- [Goal of the exercise]
Somewhere below is a line with "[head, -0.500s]" and, later, a line with "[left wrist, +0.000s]"; repeat those two lines and all the lines between them, exactly as they are.

Records for this exercise: Begin

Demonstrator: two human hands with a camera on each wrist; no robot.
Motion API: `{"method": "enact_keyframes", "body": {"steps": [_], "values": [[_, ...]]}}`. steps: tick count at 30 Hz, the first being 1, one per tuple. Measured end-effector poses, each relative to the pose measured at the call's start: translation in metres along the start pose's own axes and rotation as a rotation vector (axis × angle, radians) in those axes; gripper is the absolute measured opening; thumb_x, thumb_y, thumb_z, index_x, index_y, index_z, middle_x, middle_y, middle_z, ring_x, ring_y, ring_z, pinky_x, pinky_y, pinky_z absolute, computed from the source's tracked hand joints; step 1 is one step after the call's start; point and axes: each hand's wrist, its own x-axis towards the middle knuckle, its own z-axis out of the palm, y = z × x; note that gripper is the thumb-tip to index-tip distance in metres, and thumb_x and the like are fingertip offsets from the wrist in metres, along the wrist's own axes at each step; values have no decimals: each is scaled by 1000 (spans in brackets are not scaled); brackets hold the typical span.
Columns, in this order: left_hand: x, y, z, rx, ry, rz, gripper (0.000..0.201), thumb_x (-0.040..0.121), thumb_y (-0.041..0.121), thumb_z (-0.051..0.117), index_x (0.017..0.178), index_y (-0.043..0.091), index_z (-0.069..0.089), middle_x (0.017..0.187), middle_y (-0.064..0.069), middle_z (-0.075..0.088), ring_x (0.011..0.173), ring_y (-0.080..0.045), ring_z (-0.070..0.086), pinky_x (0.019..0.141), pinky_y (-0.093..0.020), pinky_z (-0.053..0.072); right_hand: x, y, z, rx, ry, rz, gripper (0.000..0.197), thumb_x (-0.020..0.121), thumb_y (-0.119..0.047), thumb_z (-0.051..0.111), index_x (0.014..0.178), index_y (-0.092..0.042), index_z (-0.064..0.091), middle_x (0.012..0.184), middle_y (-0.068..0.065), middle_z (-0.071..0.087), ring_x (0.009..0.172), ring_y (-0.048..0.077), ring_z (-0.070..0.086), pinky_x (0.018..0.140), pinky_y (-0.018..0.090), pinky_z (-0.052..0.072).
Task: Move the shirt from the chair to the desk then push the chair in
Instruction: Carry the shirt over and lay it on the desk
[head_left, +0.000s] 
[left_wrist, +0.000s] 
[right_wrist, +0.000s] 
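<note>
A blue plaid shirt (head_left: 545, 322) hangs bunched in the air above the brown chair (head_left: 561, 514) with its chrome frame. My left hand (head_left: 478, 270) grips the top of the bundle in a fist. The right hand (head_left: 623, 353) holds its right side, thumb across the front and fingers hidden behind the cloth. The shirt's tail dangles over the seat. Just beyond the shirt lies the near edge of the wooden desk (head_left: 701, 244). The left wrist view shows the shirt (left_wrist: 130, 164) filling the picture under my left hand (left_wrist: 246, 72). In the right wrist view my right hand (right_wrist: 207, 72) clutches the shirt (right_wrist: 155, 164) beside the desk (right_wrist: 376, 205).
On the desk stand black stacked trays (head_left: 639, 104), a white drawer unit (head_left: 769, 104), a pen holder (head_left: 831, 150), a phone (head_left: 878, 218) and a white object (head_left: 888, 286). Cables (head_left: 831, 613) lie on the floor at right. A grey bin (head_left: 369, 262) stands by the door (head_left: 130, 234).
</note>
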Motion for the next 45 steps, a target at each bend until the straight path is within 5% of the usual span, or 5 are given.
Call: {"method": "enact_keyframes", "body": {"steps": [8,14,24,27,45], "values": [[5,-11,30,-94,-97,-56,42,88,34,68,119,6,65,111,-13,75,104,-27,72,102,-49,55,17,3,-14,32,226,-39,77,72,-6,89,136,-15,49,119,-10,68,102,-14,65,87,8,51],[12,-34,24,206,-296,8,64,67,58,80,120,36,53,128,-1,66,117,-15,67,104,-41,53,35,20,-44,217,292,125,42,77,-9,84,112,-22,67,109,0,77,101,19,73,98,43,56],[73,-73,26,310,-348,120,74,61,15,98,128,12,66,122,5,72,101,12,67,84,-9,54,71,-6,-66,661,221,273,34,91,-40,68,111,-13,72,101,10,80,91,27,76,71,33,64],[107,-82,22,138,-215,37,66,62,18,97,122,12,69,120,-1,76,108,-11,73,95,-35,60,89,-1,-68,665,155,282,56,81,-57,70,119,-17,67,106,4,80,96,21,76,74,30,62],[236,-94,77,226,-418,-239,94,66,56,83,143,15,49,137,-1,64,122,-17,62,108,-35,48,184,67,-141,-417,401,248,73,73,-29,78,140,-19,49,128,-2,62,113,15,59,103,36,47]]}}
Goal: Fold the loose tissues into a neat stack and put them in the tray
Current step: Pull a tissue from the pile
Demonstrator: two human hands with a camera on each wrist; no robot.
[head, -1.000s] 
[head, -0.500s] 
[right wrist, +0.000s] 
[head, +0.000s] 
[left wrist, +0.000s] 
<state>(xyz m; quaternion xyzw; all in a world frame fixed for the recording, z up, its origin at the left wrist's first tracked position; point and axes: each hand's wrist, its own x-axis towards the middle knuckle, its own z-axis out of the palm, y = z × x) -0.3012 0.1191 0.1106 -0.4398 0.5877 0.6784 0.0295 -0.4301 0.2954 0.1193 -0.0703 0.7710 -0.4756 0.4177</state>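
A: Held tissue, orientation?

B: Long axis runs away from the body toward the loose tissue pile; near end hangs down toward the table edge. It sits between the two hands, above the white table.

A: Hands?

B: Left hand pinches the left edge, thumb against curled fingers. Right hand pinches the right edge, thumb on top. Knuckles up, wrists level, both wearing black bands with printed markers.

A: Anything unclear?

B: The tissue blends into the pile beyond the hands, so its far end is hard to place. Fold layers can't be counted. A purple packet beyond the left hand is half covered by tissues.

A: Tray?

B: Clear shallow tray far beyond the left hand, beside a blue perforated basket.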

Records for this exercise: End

- [Exercise output]
[head, -0.500s] 
[right wrist, +0.000s] 
[head, +0.000s] 
[left wrist, +0.000s] 

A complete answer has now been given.